[RECORDS FOR THE TASK]

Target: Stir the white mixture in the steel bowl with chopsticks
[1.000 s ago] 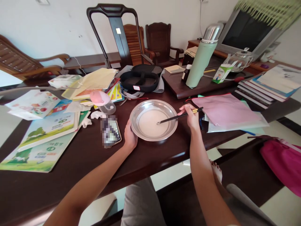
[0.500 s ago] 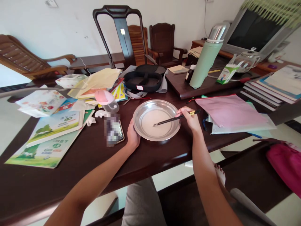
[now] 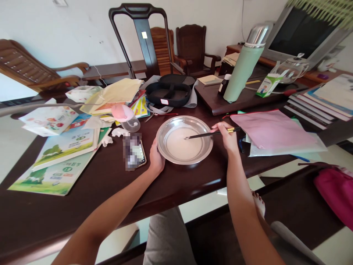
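A shiny round metal bowl [image 3: 165, 155] rests on the dark table, with a whitish liquid [image 3: 180, 147] in its bottom. My left hand [image 3: 157, 158] is closed on the bowl's left rim, thumb up on the edge and the fingers partly hidden beneath. Dark chopsticks [image 3: 202, 135] with gold bands are pinched in my right hand [image 3: 227, 136], just past the bowl's right rim. Their tips reach into the liquid near the bowl's middle.
Left of the bowl lie a phone [image 3: 134, 151], crumpled tissue [image 3: 107, 141], a pink-lidded cup [image 3: 125, 117] and workbooks [image 3: 52, 176]. Behind sits an open black case [image 3: 168, 94]. Right are a pink pouch [image 3: 275, 129] and, on a raised board, a green thermos [image 3: 244, 70].
The chopstick tips have shifted slightly right and up within the liquid, and my right hand has moved a little right. My left hand keeps its hold on the bowl.
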Tool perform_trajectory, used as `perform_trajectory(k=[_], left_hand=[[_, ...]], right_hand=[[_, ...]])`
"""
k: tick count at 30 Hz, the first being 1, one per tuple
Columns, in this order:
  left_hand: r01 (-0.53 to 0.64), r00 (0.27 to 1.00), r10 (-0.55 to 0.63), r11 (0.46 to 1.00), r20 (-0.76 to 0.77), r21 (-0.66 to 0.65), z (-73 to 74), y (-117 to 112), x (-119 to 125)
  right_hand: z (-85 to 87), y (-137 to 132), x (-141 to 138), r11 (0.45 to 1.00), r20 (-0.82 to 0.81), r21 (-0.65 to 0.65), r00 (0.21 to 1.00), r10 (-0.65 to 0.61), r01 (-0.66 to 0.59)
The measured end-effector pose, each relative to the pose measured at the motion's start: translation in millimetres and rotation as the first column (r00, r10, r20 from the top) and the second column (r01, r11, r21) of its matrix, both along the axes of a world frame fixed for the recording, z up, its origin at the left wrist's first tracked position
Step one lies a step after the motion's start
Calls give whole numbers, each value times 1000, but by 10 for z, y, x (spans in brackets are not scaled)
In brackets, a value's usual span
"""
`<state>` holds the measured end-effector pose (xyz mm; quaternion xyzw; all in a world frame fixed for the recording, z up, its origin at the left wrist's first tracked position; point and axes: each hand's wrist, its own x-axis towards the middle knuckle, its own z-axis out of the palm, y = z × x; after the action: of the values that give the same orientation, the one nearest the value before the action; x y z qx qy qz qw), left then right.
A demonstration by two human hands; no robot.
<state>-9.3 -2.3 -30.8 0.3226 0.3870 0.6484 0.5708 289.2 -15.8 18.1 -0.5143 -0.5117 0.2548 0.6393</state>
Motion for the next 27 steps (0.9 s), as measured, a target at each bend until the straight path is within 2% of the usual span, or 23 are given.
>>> perform_trajectory(k=[2,7,13,18,23,25,27], left_hand=[[5,1000,-5,1000,-1,0,-4,2,-4],[15,1000,-15,1000,13,-1,-16,10,-16],[12,1000,-12,1000,19,2,-19,9,-15],[17,1000,-17,1000,25,-6,-22,6,-18],[22,999,-22,1000,28,6,-9,1,-10],[20,999,-20,1000,30,4,-5,0,-9],[13,1000,-13,1000,28,0,-5,0,-12]], right_hand=[[-11,5,20,999,-38,27,999,-37,39],[-15,-8,-6,988,-9,-48,989,147,-148],[-22,10,17,999,-64,30,998,-9,11],[-10,0,-9,991,-25,-43,991,128,-129],[-12,1,18,999,-68,45,998,10,-7],[-16,-8,22,999,-70,38,997,35,-32],[-12,-19,9,993,-34,-10,992,120,-120]])
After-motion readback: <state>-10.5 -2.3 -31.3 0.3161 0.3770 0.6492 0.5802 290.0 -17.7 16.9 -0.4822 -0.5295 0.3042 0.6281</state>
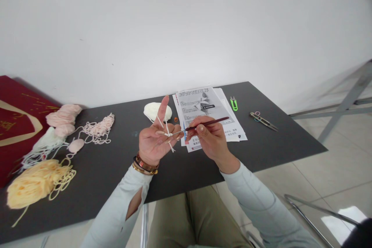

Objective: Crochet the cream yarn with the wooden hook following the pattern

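Note:
My right hand [209, 135] grips a crochet hook [207, 123] with a dark red-brown handle, its metal shaft pointing left. The hook's tip reaches a small piece of white yarn work [169, 135] at my left hand [155, 139]. That hand pinches the piece between thumb and fingers, palm turned up, while its raised index finger carries a strand of white yarn. A short yarn tail dangles under the piece. Behind my left hand a white yarn ball [150, 111] rests on the dark table [122, 170], partly hidden by the index finger.
Printed sheets [192, 104] lie under and behind my right hand. Green thread snips [234, 104] and metal scissors [263, 121] are to the right. Pink yarn [64, 118], pale yarn [43, 145] and yellow yarn [35, 184] sit left, beside a red bag [17, 104]. A wall rises behind the table.

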Demonstrator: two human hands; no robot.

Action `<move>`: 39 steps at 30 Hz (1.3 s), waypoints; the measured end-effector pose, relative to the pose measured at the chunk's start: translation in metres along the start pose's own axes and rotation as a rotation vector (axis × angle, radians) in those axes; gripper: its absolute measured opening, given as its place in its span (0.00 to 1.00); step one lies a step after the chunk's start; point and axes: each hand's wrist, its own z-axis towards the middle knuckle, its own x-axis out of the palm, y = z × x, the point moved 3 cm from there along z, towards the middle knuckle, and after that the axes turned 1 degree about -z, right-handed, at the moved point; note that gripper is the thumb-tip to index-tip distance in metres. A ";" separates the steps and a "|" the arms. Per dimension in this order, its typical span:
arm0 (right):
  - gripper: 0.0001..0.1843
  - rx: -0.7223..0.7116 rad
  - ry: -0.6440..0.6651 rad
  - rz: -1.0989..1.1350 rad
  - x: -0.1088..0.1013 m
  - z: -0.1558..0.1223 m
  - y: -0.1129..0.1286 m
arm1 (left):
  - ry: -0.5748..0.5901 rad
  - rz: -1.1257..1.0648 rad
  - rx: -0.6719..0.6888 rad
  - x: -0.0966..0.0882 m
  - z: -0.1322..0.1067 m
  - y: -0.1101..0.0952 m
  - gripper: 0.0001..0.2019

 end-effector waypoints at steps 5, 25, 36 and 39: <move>0.08 -0.023 0.001 -0.001 0.000 -0.002 0.000 | 0.018 -0.036 0.014 0.001 0.000 -0.001 0.41; 0.08 -0.301 0.076 -0.267 0.001 -0.009 0.012 | 0.022 0.001 0.024 0.001 0.001 -0.003 0.40; 0.16 -0.565 0.087 -0.563 0.004 -0.015 0.021 | -0.046 0.030 0.106 0.002 0.004 -0.002 0.38; 0.18 -0.619 0.113 -0.610 0.009 -0.016 0.024 | -0.062 0.008 0.111 0.003 0.004 -0.002 0.38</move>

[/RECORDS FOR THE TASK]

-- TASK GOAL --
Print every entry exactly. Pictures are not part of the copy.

-- OUTPUT FOR THIS EXERCISE --
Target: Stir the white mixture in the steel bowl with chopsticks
[1.000 s ago] 
[0.500 s ago] 
[now] 
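A shiny round metal bowl [image 3: 165, 155] rests on the dark table, with a whitish liquid [image 3: 180, 147] in its bottom. My left hand [image 3: 157, 158] is closed on the bowl's left rim, thumb up on the edge and the fingers partly hidden beneath. Dark chopsticks [image 3: 202, 135] with gold bands are pinched in my right hand [image 3: 227, 136], just past the bowl's right rim. Their tips reach into the liquid near the bowl's middle.
Left of the bowl lie a phone [image 3: 134, 151], crumpled tissue [image 3: 107, 141], a pink-lidded cup [image 3: 125, 117] and workbooks [image 3: 52, 176]. Behind sits an open black case [image 3: 168, 94]. Right are a pink pouch [image 3: 275, 129] and, on a raised board, a green thermos [image 3: 244, 70].
The chopstick tips have shifted slightly right and up within the liquid, and my right hand has moved a little right. My left hand keeps its hold on the bowl.
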Tool perform_trajectory, used as `perform_trajectory(k=[_], left_hand=[[_, ...]], right_hand=[[_, ...]])`
"""
k: tick count at 30 Hz, the first being 1, one per tuple
Columns, in this order:
  left_hand: r01 (-0.53 to 0.64), r00 (0.27 to 1.00), r10 (-0.55 to 0.63), r11 (0.46 to 1.00), r20 (-0.76 to 0.77), r21 (-0.66 to 0.65), z (-73 to 74), y (-117 to 112), x (-119 to 125)
  right_hand: z (-85 to 87), y (-137 to 132), x (-141 to 138), r11 (0.45 to 1.00), r20 (-0.82 to 0.81), r21 (-0.65 to 0.65), r00 (0.21 to 1.00), r10 (-0.65 to 0.61), r01 (-0.66 to 0.59)
The measured end-effector pose, each relative to the pose measured at the motion's start: translation in millimetres and rotation as the first column (r00, r10, r20 from the top) and the second column (r01, r11, r21) of its matrix, both along the axes of a world frame fixed for the recording, z up, its origin at the left wrist's first tracked position
Step one lies a step after the motion's start
Calls give whole numbers, each value times 1000, but by 10 for z, y, x (spans in brackets are not scaled)
In brackets, a value's usual span
"""
`<state>` holds the measured end-effector pose (xyz mm; quaternion xyzw; all in a world frame fixed for the recording, z up, its origin at the left wrist's first tracked position; point and axes: each hand's wrist, its own x-axis towards the middle knuckle, its own z-axis out of the palm, y = z × x; after the action: of the values that give the same orientation, the one nearest the value before the action; x y z qx qy qz qw), left then right.
A demonstration by two human hands; no robot.
<state>-9.3 -2.3 -30.8 0.3226 0.3870 0.6484 0.5708 289.2 -15.8 18.1 -0.5143 -0.5117 0.2548 0.6393</state>
Motion for the next 27 steps (0.9 s), as measured, a target at each bend until the straight path is within 2% of the usual span, or 23 are given.
>>> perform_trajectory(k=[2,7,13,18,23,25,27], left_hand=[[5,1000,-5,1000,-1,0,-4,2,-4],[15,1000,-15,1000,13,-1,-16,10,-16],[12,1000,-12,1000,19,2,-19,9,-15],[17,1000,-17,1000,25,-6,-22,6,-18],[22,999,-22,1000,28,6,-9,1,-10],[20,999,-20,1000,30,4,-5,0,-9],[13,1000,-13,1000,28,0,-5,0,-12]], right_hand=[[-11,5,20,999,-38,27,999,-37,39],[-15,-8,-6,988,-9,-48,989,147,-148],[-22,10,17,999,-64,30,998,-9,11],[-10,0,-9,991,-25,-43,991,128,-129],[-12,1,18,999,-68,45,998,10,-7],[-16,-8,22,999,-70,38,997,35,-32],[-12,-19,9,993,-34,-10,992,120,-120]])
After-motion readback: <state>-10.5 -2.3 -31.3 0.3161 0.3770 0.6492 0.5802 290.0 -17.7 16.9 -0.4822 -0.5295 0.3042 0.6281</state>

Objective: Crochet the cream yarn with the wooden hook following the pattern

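Note:
My right hand [209, 135] grips a crochet hook [207, 123] with a dark red-brown handle, its metal shaft pointing left. The hook's tip reaches a small piece of white yarn work [169, 135] at my left hand [155, 139]. That hand pinches the piece between thumb and fingers, palm turned up, while its raised index finger carries a strand of white yarn. A short yarn tail dangles under the piece. Behind my left hand a white yarn ball [150, 111] rests on the dark table [122, 170], partly hidden by the index finger.
Printed sheets [192, 104] lie under and behind my right hand. Green thread snips [234, 104] and metal scissors [263, 121] are to the right. Pink yarn [64, 118], pale yarn [43, 145] and yellow yarn [35, 184] sit left, beside a red bag [17, 104]. A wall rises behind the table.
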
Demonstrator: two human hands; no robot.

Action `<move>`: 39 steps at 30 Hz (1.3 s), waypoints; the measured end-effector pose, relative to the pose measured at the chunk's start: translation in metres along the start pose's own axes and rotation as a rotation vector (axis × angle, radians) in those axes; gripper: its absolute measured opening, given as its place in its span (0.00 to 1.00); step one lies a step after the chunk's start; point and axes: each hand's wrist, its own z-axis towards the middle knuckle, its own x-axis out of the palm, y = z × x, the point moved 3 cm from there along z, towards the middle knuckle, and after that the axes turned 1 degree about -z, right-handed, at the moved point; note that gripper is the thumb-tip to index-tip distance in metres. A ";" separates the steps and a "|" the arms. Per dimension in this order, its typical span:
arm0 (right):
  - gripper: 0.0001..0.1843
  - rx: -0.7223..0.7116 rad
  - ry: -0.6440..0.6651 rad
  - rz: -1.0989..1.1350 rad
  - x: -0.1088..0.1013 m
  - z: -0.1558..0.1223 m
  - y: -0.1129..0.1286 m
arm1 (left):
  - ry: -0.5748..0.5901 rad
  - rz: -1.1257..1.0648 rad
  - rx: -0.6719..0.6888 rad
  - x: -0.0966..0.0882 m
  - z: -0.1322..0.1067 m
  - y: -0.1101..0.0952 m
  - gripper: 0.0001..0.2019

 end-effector waypoints at steps 5, 25, 36 and 39: <move>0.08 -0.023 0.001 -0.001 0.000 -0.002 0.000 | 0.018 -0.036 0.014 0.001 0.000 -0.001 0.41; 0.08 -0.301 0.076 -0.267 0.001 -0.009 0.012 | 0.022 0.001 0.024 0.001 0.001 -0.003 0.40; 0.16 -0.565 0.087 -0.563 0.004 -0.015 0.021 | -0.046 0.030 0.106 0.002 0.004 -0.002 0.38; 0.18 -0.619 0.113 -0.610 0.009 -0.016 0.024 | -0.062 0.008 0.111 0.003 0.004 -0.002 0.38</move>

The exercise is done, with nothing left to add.